* _Work task_:
In the copy, include no images. Reproduce the entries exactly.

(Data under study)

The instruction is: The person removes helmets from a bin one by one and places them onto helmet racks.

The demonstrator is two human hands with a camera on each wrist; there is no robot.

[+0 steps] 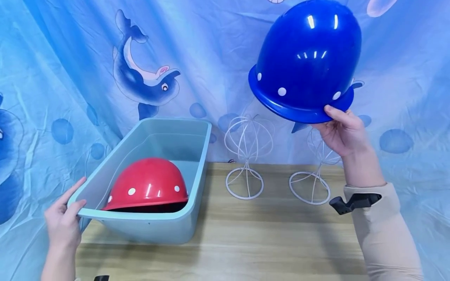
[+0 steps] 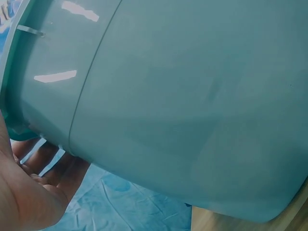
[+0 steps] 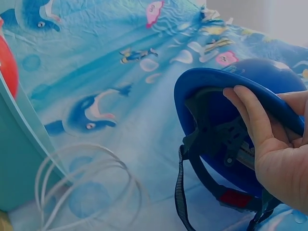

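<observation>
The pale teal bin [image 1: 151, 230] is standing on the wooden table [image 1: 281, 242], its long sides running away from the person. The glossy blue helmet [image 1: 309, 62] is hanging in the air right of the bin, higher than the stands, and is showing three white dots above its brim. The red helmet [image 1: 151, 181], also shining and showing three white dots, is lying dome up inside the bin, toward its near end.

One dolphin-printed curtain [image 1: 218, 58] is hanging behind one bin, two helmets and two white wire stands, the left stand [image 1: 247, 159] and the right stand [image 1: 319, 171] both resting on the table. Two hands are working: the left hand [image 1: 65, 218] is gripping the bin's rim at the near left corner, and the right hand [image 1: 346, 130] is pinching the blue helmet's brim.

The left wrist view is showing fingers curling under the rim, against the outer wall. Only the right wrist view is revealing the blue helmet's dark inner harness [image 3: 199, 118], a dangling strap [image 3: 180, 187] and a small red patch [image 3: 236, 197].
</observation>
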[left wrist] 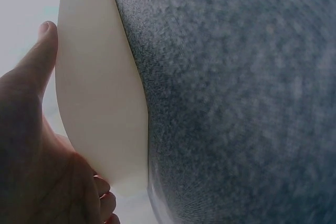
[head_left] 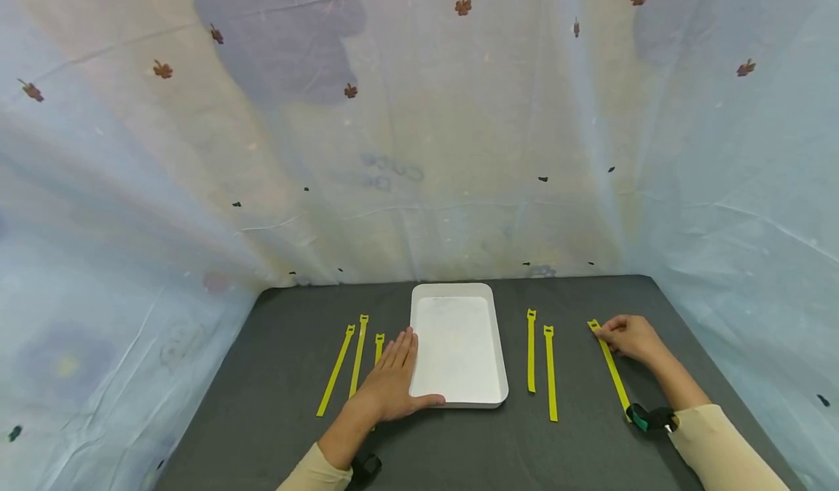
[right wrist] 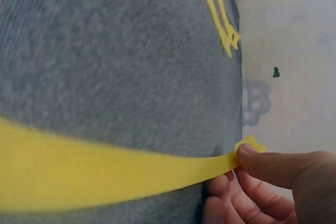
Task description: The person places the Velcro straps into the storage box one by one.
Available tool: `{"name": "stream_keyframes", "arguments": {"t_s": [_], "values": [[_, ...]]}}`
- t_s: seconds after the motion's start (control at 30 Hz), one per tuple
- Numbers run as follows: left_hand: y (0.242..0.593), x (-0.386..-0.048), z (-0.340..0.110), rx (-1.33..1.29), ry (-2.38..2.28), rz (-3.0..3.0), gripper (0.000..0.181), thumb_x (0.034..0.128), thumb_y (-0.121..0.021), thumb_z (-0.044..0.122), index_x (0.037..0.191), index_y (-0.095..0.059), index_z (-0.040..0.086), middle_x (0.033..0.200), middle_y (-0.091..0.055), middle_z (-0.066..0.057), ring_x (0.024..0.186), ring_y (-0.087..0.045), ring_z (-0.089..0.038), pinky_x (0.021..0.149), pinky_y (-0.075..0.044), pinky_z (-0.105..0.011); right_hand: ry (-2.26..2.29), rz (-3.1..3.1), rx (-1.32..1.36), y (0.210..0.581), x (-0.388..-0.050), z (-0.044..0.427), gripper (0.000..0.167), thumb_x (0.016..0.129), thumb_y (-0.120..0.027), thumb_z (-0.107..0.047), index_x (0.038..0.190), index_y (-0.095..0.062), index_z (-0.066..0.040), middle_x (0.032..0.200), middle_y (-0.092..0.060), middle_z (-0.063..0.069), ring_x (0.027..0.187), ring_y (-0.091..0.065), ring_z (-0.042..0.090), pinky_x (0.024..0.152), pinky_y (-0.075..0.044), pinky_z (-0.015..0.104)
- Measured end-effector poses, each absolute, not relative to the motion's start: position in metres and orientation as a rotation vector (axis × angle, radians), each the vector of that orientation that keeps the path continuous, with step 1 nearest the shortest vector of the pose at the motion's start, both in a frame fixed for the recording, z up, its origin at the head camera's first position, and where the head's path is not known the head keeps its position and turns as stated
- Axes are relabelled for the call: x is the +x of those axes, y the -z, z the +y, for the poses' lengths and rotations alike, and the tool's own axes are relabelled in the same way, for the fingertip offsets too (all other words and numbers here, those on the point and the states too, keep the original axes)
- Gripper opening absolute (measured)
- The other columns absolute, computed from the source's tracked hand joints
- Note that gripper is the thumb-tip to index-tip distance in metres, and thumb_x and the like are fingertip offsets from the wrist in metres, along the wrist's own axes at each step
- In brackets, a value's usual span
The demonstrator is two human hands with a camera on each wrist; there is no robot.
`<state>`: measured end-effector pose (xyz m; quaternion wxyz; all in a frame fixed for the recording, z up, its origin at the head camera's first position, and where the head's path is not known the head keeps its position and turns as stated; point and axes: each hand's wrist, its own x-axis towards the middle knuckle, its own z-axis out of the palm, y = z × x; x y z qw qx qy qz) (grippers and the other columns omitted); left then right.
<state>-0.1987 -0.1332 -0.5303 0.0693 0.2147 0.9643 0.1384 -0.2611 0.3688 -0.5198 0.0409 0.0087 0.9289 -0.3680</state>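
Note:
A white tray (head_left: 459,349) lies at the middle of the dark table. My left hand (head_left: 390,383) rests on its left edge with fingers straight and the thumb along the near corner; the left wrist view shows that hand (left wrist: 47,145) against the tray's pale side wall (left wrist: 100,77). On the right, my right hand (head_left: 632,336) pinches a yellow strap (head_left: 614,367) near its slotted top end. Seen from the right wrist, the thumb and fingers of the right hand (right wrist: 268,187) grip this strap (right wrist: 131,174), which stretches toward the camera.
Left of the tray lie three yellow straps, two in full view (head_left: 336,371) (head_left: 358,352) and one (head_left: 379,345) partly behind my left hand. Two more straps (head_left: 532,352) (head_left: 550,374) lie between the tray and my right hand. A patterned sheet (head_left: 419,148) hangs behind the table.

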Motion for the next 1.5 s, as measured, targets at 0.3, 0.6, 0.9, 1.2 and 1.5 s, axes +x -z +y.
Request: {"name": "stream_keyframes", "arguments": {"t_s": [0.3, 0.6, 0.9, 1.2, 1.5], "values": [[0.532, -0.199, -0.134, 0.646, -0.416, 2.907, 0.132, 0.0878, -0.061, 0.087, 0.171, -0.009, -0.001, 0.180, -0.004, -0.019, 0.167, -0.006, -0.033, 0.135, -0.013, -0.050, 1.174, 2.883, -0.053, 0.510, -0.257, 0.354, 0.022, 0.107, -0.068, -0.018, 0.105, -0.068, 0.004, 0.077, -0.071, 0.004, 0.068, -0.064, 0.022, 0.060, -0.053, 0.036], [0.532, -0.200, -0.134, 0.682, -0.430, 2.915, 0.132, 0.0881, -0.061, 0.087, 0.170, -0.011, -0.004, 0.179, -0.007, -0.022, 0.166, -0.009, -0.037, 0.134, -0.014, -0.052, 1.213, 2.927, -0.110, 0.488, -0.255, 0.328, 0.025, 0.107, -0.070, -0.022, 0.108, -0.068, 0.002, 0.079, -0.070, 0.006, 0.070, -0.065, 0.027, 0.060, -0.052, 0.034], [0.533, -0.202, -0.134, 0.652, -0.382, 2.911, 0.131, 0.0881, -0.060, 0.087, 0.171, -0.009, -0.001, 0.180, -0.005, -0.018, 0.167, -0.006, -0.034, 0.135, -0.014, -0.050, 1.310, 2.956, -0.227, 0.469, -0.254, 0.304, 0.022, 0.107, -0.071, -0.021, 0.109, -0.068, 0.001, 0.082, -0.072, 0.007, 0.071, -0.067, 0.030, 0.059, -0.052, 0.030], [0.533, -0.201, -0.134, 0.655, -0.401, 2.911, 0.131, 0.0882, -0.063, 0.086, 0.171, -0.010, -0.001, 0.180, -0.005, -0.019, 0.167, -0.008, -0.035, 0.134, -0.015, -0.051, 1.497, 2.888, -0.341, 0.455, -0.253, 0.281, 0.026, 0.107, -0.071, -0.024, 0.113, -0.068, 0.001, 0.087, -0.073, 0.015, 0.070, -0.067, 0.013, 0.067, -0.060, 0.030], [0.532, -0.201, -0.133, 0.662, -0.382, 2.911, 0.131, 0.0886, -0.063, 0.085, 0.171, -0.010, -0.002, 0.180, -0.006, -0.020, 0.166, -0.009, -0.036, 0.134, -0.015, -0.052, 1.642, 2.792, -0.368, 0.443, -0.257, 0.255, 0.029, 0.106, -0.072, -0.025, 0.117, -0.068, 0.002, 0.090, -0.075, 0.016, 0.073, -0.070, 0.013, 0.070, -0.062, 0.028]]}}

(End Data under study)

* _Result for this exercise_:
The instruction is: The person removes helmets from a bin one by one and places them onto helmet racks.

The demonstrator is two human hands with a camera on each wrist; there is no robot.

[+0 steps] 
[+0 steps] 
[+0 steps] 

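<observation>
The pale teal bin [image 1: 151, 230] is standing on the wooden table [image 1: 281, 242], its long sides running away from the person. The glossy blue helmet [image 1: 309, 62] is hanging in the air right of the bin, higher than the stands, and is showing three white dots above its brim. The red helmet [image 1: 151, 181], also shining and showing three white dots, is lying dome up inside the bin, toward its near end.

One dolphin-printed curtain [image 1: 218, 58] is hanging behind one bin, two helmets and two white wire stands, the left stand [image 1: 247, 159] and the right stand [image 1: 319, 171] both resting on the table. Two hands are working: the left hand [image 1: 65, 218] is gripping the bin's rim at the near left corner, and the right hand [image 1: 346, 130] is pinching the blue helmet's brim.

The left wrist view is showing fingers curling under the rim, against the outer wall. Only the right wrist view is revealing the blue helmet's dark inner harness [image 3: 199, 118], a dangling strap [image 3: 180, 187] and a small red patch [image 3: 236, 197].
</observation>
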[left wrist] 
[head_left] 
[right wrist] 
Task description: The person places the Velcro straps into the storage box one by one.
Available tool: `{"name": "stream_keyframes", "arguments": {"t_s": [_], "values": [[_, ...]]}}`
- t_s: seconds after the motion's start (control at 30 Hz), one per tuple
- Numbers run as follows: left_hand: y (0.242..0.593), x (-0.386..-0.048), z (-0.340..0.110), rx (-1.33..1.29), ry (-2.38..2.28), rz (-3.0..3.0), gripper (0.000..0.181), thumb_x (0.034..0.128), thumb_y (-0.121..0.021), thumb_z (-0.044..0.122), index_x (0.037..0.191), index_y (-0.095..0.059), index_z (-0.040..0.086), middle_x (0.033..0.200), middle_y (-0.091..0.055), middle_z (-0.066..0.057), ring_x (0.024..0.186), ring_y (-0.087..0.045), ring_z (-0.089..0.038), pinky_x (0.021..0.149), pinky_y (-0.075..0.044), pinky_z (-0.105..0.011); right_hand: ry (-2.26..2.29), rz (-3.1..3.1), rx (-1.32..1.36), y (0.210..0.581), x (-0.388..-0.050), z (-0.044..0.427), gripper (0.000..0.167), thumb_x (0.016..0.129), thumb_y (-0.120..0.027), thumb_z (-0.107..0.047), index_x (0.038..0.190), index_y (-0.095..0.062), index_z (-0.066..0.040), middle_x (0.032..0.200), middle_y (-0.092..0.060), middle_z (-0.063..0.069), ring_x (0.027..0.187), ring_y (-0.091..0.065), ring_z (-0.042..0.090), pinky_x (0.024..0.152), pinky_y (-0.075..0.044), pinky_z (-0.015..0.104)
- Measured end-effector poses, each absolute, not relative to the motion's start: position in metres and orientation as a rotation vector (axis × angle, radians), each the vector of that orientation that keeps the path continuous, with step 1 nearest the shortest vector of the pose at the motion's start, both in a frame fixed for the recording, z up, its origin at the head camera's first position, and where the head's path is not known the head keeps its position and turns as stated
- Axes are relabelled for the call: x is the +x of those axes, y the -z, z the +y, for the poses' lengths and rotations alike, and the tool's own axes are relabelled in the same way, for the fingertip offsets too (all other words and numbers here, those on the point and the states too, keep the original axes)
- Gripper opening absolute (measured)
- The other columns absolute, computed from the source's tracked hand joints
- Note that gripper is the thumb-tip to index-tip distance in metres, and thumb_x and the like are fingertip offsets from the wrist in metres, along the wrist's own axes at each step
- In brackets, a value's usual span
The demonstrator is two human hands with a camera on each wrist; there is no robot.
`<state>`: measured end-effector pose (xyz m; quaternion wxyz; all in a frame fixed for the recording, z up, its origin at the head camera's first position, and where the head's path is not known the head keeps its position and turns as stated; point and axes: each hand's wrist, its own x-axis towards the middle knuckle, its own z-axis out of the palm, y = z × x; x y z qw qx qy qz) (grippers and the other columns omitted); left then right.
<state>-0.1987 -0.1332 -0.5303 0.0693 0.2147 0.9643 0.1384 -0.2611 0.3688 -0.5198 0.0409 0.0087 0.9289 -0.3680</state>
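Note:
A white tray (head_left: 459,349) lies at the middle of the dark table. My left hand (head_left: 390,383) rests on its left edge with fingers straight and the thumb along the near corner; the left wrist view shows that hand (left wrist: 47,145) against the tray's pale side wall (left wrist: 100,77). On the right, my right hand (head_left: 632,336) pinches a yellow strap (head_left: 614,367) near its slotted top end. Seen from the right wrist, the thumb and fingers of the right hand (right wrist: 268,187) grip this strap (right wrist: 131,174), which stretches toward the camera.
Left of the tray lie three yellow straps, two in full view (head_left: 336,371) (head_left: 358,352) and one (head_left: 379,345) partly behind my left hand. Two more straps (head_left: 532,352) (head_left: 550,374) lie between the tray and my right hand. A patterned sheet (head_left: 419,148) hangs behind the table.
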
Motion for the next 1.5 s, as measured, targets at 0.3, 0.6, 0.9, 1.2 and 1.5 s, axes +x -z +y.
Request: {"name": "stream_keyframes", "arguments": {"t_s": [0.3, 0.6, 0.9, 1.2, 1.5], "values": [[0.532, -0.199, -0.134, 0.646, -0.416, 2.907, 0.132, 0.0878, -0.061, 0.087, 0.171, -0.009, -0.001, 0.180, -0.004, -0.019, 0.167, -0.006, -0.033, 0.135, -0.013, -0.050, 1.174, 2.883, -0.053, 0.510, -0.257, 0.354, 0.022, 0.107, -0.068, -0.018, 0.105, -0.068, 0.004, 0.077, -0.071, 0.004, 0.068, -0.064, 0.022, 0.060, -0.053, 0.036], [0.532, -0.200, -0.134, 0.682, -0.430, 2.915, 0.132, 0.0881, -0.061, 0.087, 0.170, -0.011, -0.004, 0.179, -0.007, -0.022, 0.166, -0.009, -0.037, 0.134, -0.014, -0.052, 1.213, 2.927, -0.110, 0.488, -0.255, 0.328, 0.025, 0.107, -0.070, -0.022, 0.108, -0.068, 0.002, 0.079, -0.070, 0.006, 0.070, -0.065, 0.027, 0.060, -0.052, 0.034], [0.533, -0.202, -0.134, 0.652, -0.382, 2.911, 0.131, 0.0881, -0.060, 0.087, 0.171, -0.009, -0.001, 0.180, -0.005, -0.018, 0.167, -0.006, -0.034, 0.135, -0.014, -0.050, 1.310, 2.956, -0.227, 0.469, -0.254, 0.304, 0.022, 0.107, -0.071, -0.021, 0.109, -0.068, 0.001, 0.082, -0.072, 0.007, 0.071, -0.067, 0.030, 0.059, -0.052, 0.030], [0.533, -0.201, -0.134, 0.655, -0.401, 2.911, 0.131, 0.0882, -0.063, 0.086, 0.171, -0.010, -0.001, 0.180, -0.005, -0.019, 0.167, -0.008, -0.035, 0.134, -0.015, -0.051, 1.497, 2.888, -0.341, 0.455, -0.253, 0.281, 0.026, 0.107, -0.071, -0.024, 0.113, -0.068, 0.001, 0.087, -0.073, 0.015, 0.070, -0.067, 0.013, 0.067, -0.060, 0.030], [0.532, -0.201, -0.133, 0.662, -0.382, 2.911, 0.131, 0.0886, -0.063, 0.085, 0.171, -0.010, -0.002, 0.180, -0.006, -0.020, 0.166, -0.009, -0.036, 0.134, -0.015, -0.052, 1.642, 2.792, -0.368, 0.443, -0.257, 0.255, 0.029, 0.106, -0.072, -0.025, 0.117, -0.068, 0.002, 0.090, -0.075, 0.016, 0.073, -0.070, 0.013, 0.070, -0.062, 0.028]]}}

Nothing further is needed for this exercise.